What Clash saw on the second day proper of Glastonbury Festival 2014. Click the image above to scroll through our gallery. Find Friday’s action here.
- - -
Worthy Farm has resembled a moody teen as of late, with torrential downpours interrupted rudely by blistering flickers of heat. And on the main stage today, the music flirts with both heavy metal and cinematic R&B – while us tent-dwellers slap on the after-sun and waterproofs in equal measure.
The musical equivalent of a Berocca and welcome morning pick-me-up, Kelis is a hot pink dot on the vast Pyramid Stage. To great delight she rattles through ‘Milkshake’ and ‘Trick Me’, as well as the Stevie Wonder-like ‘Jerk Ribs’ from her much-hailed Ninja Tune LP, ‘Food’. But the scheduling of Lana Del Rey right after Kelis is misjudged.
While Lana does do justice to ‘National Anthem’ and ‘Video Games’, she falls slightly flat after the fiesta that was Kelis. Lighting a cigarette for ‘Blue Jeans’, the singer slow-grinds with her guitarist, but ‘Summertime Sadness’ is aptly applauded by a colossal shower of rain. Everyone scarpers.
Over at the Glade, Machinedrum is showcasing his epic ‘Vapor City’ live setup, with hyper-real visuals of an imagined city providing the chance to get lost in the jungle-juke whispers of ‘Gunshotta’ and ‘Eyesdontlie’. A truly immersive experience.
We catch the end of Jack White’s set, where he teases on the following act with a clanging rendition of ‘Enter Sandman’. A collective roar of ‘Seven Nation Army’’s bassline from the crowd is all that’s needed for him to play the classic anthem as an encore.
So we lie in wait for Glastonbury’s curveball of a booking: Metallica. Our position – right at the front of the Pyramid Stage – could end in pain (we’re told). Darkness settles in and there’s a film of foxhunters getting their brains blasted out by gun-toting bears. Who then remove their costumes to reveal themselves as Metallica. A high-energy, rib-rattling set ensues, with Lars Ulrich banging out an extended version of ‘Master Of Puppets’ (below) as well as ‘Whiskey In The Jar’.
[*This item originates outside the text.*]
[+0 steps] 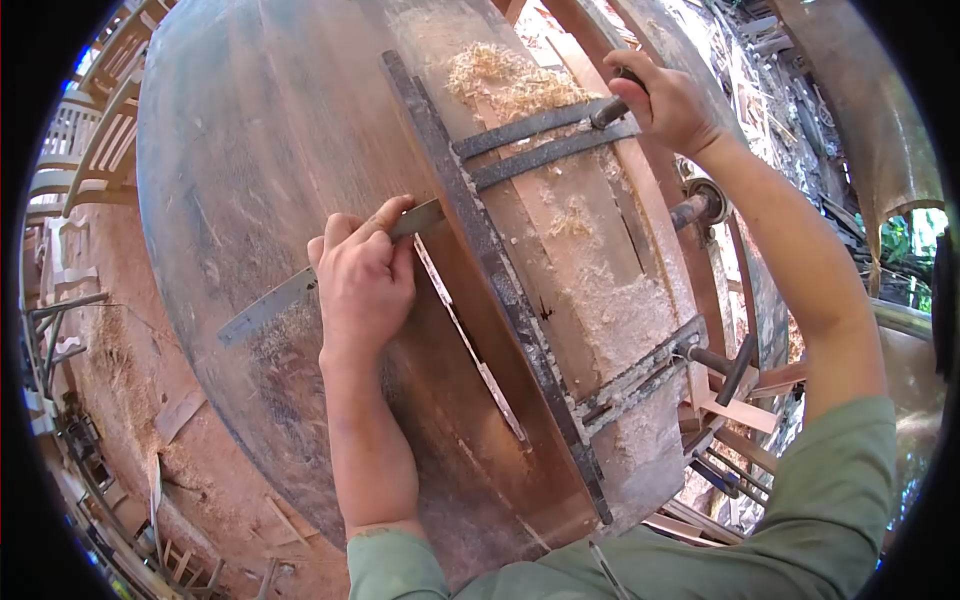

Time for some synthesised beats now, but you can barely move your arms at Disclosure’s DJ set at Arcadia. Guy and Howard blend their own tracks into other meaty house burners, but sound quality isn’t great and wellies are firmly glued to the well-stomped ground. Seth Troxler is next to ascend the spider’s angular limbs – whose groove-ridden selection blows the brothers’ out of the water.
Hell cannot exist without heaven – and vice versa (as William Blake went to great lengths to stress). Shangri-Hell’s office block nightmare was our night yesterday, but now’s the time to counteract that darkness with Heaven’s amber glow. Bearing in mind that absolutely everything at Pilton right now is caked in a greenish, squishy mud, the angels that guard the pearly gates do unbelievably well to keep a white carpet clean-ish in their inner sanctum.
On entry to the heavenly dome we’re gently told to place our wellies in white bags, then tiptoe across the carpet onto a mattress to gaze up at mesmerising swirls of ink on the ceiling’s screen. The angels float, offering head massages, cocktails and smiles. Heaven’s portaloos even have gold-framed pictures of fluffy rabbits.
The light outside is calling, but the flaming heat of the Hell Stage claws us back for one final dance with Run Tingz Cru leading a full-on junglist rave. Having let ourselves be seduced yet again by the Shangri-clutches, it’s time for the inevitable pilgrimage up to the stone circle for a showstopping view before bed.